David Iben once stated that volatility is not a risk to be concerned about, but rather the permanent loss of capital. This statement is particularly relevant when considering a company’s balance sheet and debt levels. Shree Cement Limited, listed on the NSE under the ticker SHREECEM, is no exception to this rule. The company, like many others, utilizes debt in its operations. However, the question remains whether this debt poses a concern for shareholders.
Generally, debt becomes a problem when a company is unable to pay it off, either by raising capital or using its own cash flow. This can lead to lenders forcing the company to raise capital at a distressed price, resulting in the permanent dilution of shareholders. Nevertheless, most companies manage their debt reasonably well, and it is not uncommon for businesses to use debt to their advantage.
In the case of Shree Cement, the company’s net debt is ₹55.5b, with ₹10.5b of debt and ₹65.9b in cash as of March 2025. The balance sheet also shows liabilities of ₹57.6b due within 12 months and ₹11.6b due beyond 12 months, with ₹23.8b more liquid assets than total liabilities. This surplus indicates that Shree Cement has a conservative balance sheet and could likely eliminate its debt without much difficulty.
The company’s modest debt load may become crucial if management is unable to prevent a repeat of the 38% cut to EBIT over the last year. When a company’s earnings decline, its relationships with lenders can become strained. Therefore, it is essential to consider future earnings when analyzing debt levels, as they will determine the company’s ability to maintain a healthy balance sheet.

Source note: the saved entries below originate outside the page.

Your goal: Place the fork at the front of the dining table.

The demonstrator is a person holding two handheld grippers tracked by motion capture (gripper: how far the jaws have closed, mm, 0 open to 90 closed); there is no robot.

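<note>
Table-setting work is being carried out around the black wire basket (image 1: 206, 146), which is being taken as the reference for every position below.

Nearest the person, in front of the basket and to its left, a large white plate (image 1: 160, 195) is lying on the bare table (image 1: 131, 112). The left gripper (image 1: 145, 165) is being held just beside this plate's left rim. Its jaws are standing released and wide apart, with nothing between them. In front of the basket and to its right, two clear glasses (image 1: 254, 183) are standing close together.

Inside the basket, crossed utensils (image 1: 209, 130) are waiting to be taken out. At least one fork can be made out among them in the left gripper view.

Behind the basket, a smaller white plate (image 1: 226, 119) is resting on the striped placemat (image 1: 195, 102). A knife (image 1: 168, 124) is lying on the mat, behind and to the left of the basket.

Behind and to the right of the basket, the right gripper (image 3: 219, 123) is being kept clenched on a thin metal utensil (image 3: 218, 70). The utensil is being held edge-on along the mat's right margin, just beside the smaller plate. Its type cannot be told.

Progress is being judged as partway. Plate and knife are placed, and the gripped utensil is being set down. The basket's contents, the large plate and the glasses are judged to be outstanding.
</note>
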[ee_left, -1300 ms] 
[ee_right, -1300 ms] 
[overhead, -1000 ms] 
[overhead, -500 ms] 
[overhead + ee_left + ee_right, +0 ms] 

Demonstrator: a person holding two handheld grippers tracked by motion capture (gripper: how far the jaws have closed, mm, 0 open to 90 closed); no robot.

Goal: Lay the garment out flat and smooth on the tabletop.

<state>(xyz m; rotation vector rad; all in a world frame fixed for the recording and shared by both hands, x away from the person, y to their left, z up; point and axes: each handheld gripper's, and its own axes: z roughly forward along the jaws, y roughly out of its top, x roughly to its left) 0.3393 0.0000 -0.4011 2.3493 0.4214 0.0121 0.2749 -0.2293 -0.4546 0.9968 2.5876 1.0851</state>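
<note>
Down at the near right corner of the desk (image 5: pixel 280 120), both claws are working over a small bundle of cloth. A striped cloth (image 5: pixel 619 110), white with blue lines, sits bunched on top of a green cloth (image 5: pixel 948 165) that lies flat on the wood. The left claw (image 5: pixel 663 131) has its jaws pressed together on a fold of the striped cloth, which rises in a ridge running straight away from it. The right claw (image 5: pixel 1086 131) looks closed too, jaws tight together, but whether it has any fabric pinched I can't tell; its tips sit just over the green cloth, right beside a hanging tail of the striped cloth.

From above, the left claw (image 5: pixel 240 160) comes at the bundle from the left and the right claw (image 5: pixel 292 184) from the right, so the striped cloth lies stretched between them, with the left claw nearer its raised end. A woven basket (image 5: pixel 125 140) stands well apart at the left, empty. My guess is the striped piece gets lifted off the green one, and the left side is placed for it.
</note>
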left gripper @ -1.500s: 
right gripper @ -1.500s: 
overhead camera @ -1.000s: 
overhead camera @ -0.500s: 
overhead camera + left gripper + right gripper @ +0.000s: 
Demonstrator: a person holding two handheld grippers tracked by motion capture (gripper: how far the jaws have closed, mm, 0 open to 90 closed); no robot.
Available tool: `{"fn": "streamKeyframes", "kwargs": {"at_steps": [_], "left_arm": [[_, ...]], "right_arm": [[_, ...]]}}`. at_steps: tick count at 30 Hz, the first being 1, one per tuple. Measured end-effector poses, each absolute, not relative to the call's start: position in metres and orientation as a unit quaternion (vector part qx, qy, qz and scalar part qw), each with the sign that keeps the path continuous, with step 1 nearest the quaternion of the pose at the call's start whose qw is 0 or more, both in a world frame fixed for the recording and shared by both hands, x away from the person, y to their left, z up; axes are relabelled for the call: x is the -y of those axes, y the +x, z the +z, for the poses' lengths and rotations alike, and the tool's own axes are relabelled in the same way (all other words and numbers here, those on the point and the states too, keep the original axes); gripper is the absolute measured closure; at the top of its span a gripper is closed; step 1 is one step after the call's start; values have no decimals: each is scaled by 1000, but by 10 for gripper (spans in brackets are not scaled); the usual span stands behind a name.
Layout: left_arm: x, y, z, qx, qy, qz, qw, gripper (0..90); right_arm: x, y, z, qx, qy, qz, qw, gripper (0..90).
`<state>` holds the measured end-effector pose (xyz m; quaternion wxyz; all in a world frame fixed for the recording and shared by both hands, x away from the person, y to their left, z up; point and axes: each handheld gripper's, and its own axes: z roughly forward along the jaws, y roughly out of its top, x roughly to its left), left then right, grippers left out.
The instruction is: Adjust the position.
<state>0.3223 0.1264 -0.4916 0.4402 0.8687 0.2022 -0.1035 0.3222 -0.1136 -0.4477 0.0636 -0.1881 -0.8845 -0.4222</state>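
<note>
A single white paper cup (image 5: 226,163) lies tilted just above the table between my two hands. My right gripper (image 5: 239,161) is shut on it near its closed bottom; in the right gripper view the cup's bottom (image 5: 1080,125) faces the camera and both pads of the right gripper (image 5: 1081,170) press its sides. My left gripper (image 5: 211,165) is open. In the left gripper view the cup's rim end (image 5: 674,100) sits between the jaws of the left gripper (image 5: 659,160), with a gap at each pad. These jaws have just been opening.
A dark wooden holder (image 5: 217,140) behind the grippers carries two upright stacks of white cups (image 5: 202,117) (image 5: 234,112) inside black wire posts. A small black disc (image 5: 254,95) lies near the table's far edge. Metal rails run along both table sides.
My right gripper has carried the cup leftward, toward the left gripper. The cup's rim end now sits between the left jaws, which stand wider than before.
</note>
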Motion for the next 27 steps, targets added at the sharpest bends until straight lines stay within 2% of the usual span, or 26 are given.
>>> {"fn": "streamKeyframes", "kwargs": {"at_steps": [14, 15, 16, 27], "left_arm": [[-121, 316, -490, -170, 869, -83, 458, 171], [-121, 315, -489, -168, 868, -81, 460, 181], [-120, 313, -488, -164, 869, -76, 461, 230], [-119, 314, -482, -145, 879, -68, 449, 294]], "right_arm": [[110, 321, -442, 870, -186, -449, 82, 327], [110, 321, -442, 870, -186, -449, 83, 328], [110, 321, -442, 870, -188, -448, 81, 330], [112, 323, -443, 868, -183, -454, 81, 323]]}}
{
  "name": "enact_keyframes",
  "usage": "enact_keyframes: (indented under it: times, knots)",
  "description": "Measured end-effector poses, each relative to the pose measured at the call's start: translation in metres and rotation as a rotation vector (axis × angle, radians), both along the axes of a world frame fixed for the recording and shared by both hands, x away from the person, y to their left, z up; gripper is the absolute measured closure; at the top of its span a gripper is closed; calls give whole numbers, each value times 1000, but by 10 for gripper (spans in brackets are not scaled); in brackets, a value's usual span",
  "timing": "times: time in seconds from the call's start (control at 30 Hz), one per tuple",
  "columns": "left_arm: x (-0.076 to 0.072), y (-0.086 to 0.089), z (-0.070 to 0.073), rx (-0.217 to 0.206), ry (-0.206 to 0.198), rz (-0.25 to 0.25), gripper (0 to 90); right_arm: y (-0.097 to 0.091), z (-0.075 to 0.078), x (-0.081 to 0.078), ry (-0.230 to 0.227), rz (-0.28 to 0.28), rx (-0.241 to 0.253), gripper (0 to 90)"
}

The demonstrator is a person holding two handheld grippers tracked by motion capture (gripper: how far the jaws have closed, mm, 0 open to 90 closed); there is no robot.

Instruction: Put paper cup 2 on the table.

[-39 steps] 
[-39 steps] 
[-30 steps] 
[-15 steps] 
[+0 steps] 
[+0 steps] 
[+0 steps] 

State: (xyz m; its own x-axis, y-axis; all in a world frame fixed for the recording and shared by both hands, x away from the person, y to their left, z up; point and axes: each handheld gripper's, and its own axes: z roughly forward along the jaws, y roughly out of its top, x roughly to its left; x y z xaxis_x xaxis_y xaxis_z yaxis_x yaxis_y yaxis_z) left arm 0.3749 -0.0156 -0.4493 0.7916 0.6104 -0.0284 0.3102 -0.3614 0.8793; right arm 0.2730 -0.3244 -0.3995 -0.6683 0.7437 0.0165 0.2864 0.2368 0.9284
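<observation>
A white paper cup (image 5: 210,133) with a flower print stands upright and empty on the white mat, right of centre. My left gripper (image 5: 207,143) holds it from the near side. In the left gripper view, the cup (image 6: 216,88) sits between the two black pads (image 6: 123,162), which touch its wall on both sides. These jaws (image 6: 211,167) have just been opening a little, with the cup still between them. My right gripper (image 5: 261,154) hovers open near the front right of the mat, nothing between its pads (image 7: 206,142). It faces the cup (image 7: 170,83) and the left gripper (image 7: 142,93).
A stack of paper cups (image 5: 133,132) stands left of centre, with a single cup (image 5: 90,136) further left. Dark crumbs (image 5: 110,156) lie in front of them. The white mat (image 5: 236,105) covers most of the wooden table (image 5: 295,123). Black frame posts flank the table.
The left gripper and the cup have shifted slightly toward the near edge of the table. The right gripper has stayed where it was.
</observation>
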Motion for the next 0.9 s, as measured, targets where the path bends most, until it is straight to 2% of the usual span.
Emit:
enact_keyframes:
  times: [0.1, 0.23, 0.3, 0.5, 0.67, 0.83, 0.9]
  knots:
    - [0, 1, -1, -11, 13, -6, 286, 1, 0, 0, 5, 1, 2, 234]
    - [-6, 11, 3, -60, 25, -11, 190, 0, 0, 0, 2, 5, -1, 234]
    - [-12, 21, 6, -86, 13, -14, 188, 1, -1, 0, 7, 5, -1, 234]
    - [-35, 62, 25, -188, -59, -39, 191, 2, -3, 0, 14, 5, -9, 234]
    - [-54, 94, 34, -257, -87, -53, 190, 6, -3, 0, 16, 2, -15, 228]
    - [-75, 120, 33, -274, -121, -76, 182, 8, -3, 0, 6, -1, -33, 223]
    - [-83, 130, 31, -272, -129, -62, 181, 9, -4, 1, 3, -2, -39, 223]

Shree Cement’s ability to convert its earnings before interest and tax (EBIT) to free cash flow is also a concern, with the company generating free cash flow amounting to only 5.3% of its EBIT in the last three years. This low cash conversion rate sparks some paranoia about the company’s ability to manage debt. However, the company’s net cash position and conservative balance sheet suggest that its debt use is not a significant concern.
In conclusion, while debt can be a problem for companies, Shree Cement’s net cash position and conservative balance sheet indicate that its debt use is not a significant concern. The company’s ability to convert EBIT to free cash flow is a concern, but its net cash position and modest debt load suggest that it is well-equipped to manage its debt. As with any investment, it is essential to consider multiple factors, including the balance sheet, future earnings, and cash flow, when evaluating the risk profile of a company like Shree Cement.